### Material to process
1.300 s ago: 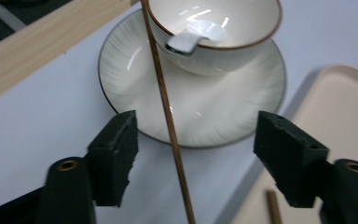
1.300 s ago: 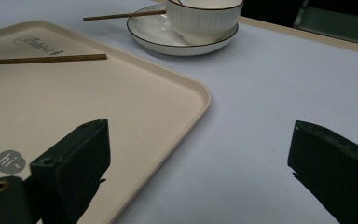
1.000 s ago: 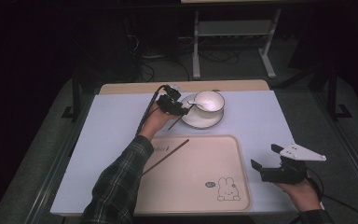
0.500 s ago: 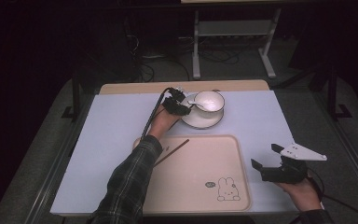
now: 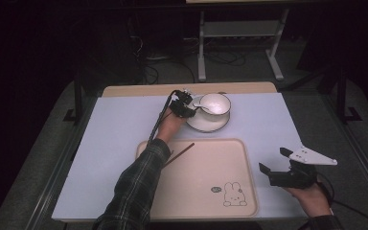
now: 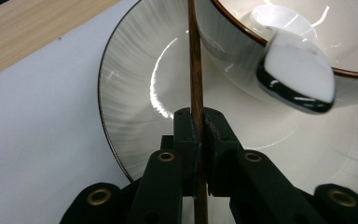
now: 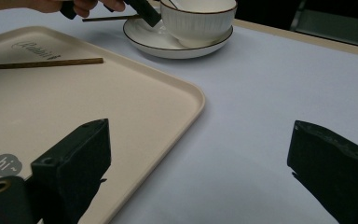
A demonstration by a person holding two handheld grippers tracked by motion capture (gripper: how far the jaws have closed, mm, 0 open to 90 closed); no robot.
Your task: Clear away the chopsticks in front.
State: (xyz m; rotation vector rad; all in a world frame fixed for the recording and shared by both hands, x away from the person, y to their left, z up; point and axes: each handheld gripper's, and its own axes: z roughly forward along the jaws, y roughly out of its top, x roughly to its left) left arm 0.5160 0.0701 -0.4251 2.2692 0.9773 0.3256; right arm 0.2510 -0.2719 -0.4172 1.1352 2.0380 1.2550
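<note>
A white bowl [image 5: 215, 103] with a brown rim stands on a white saucer [image 5: 208, 125] at the table's far middle. A white spoon [image 6: 298, 77] rests in the bowl. My left gripper [image 6: 198, 116] is at the saucer's left edge, and its jaws have just been closing. They are now shut on a thin brown chopstick [image 6: 193, 56] that lies across the saucer beside the bowl. A second chopstick [image 5: 179, 154] lies on the beige tray [image 5: 206, 163]. My right gripper [image 5: 274, 159] stands open over the table to the right of the tray, with nothing between its jaws.
The tray with a rabbit print fills the near middle of the pale blue table mat [image 5: 120, 129]. A wooden strip [image 5: 139, 90] runs along the table's far edge. Beyond it stand a dark floor, cables and a metal stand [image 5: 239, 33].
My left hand has moved right and down to the saucer's edge, and its jaws have closed on the chopstick there. The right gripper has stayed in place.
</note>
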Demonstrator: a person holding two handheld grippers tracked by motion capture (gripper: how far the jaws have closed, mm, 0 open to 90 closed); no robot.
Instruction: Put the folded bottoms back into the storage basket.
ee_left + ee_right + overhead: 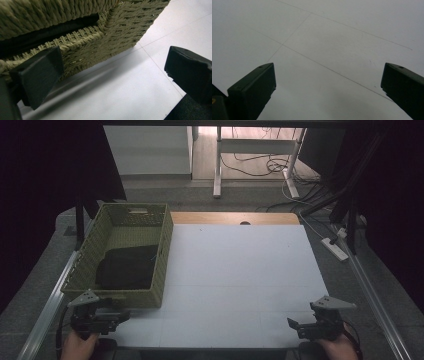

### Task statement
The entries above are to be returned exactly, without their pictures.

### Output of the task
1.300 s ago: 
1.300 s ago: 
1.000 s ago: 
0.500 s ago: 
now: 
now: 
now: 
A demonstration by a person holding two handheld grippers tracked by motion capture (gripper: how far the jaws have closed, mm, 0 open to 90 closed); no robot.
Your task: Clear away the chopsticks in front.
State: (xyz m; rotation vector rad; all in a world frame fixed for the recording and shared by both hands, x away from the person, y to their left, z up; point and axes: each handheld gripper's, and its own axes: z roughly forward along the jaws, y roughly out of its top, x roughly to its left) left arm 0.5160 0.0701 -0.4251 2.2692 0.9773 0.3256; right arm 0.2510 -0.2719 -0.4172 1.1352 2.0380 1.2550
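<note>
A white bowl [image 5: 215, 103] with a brown rim stands on a white saucer [image 5: 208, 125] at the table's far middle. A white spoon [image 6: 298, 77] rests in the bowl. My left gripper [image 6: 198, 116] is at the saucer's left edge, and its jaws have just been closing. They are now shut on a thin brown chopstick [image 6: 193, 56] that lies across the saucer beside the bowl. A second chopstick [image 5: 179, 154] lies on the beige tray [image 5: 206, 163]. My right gripper [image 5: 274, 159] stands open over the table to the right of the tray, with nothing between its jaws.
The tray with a rabbit print fills the near middle of the pale blue table mat [image 5: 120, 129]. A wooden strip [image 5: 139, 90] runs along the table's far edge. Beyond it stand a dark floor, cables and a metal stand [image 5: 239, 33].
My left hand has moved right and down to the saucer's edge, and its jaws have closed on the chopstick there. The right gripper has stayed in place.
</note>
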Demonstrator: a person holding two handheld grippers tracked by motion capture (gripper: how far the jaws have closed, mm, 0 open to 90 closed); no robot.
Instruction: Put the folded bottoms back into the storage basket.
ee_left + ee_right + overhead: 

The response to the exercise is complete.